If the system guesses that the holder of some opinion is the writer entity, we score it as perfectly detected (coverage 1) if the coreference chain H annotated in the gold standard contains the writer, and a full error (coverage 0) otherwise, and similar if h is implicit.
7.1.2 Polarity
In our experiments involving opinion expressions with polarities, we report precision and recall values for polarity-labeled opinion expression segmentation: In order to be assigned an intersection score above zero, a segment must be labeled with the correct polarity. In the gold standard, all polarity labels were changed as described in Section 4.3. In these evaluations, OSEs were ignored and DSEs and ESEs were not distinguished.
7.2 Experiments in Opinion Expression Extraction
The first task we considered was the extraction of opinion expression (labeled with expression types). We first studied the impact of the machine learning method and hypothesis set size on the reranker performance. Then, we carried out an analysis of the effectiveness of the features used by the reranker. We finally compared the performance of the expression extraction system with previous work (Breck, Choi, and Cardie 2007).

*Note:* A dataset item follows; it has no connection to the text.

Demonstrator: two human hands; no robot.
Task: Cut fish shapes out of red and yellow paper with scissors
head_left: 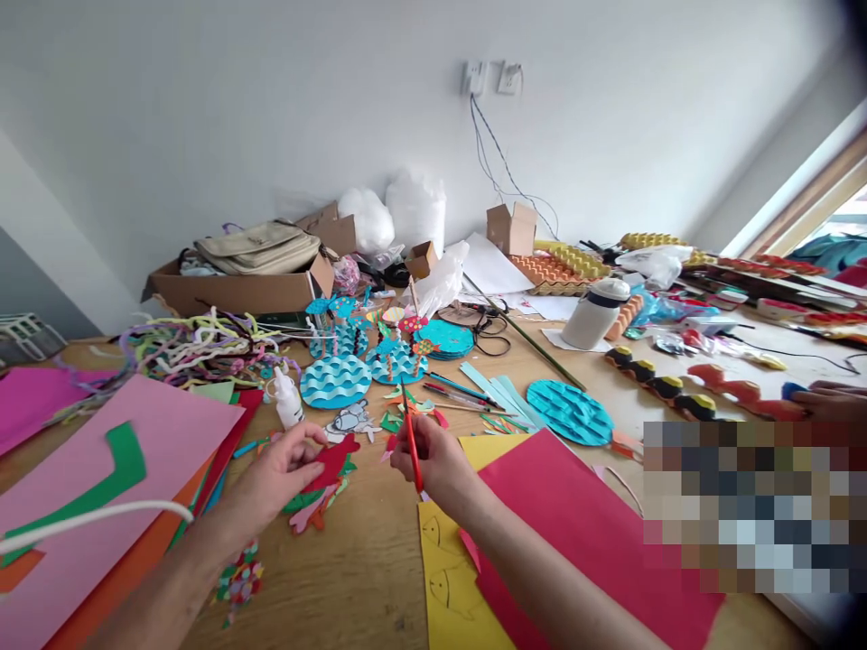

7.2.1 Evaluation of Machine Learning Methods
We compared the machine learning methods described in Section 5. In these experiments, we used a hypothesis set size k of 8. All features from Section 6.2 were used. Table 2 shows the results of the evaluations using the precision and recall measures described earlier.3 The baseline is the result of taking the top-scoring labeling from the base sequence labeler.
We note that the margin-based methods—structured SVM and the on-line PA algorithm—outperform the perceptron soundly, which shows the benefit of learning methods that make use of the cost function Δ. Comparing the two best-performing learning methods, we note that the reranker using the structured SVM is more recall-oriented whereas the PA-based reranker more precision-oriented; the difference in F-measure is not statistically significant. In the remainder of this article, all rerankers are trained using the PA learning algorithm (with the same parameters) because its training process is much faster than that of the structured SVM.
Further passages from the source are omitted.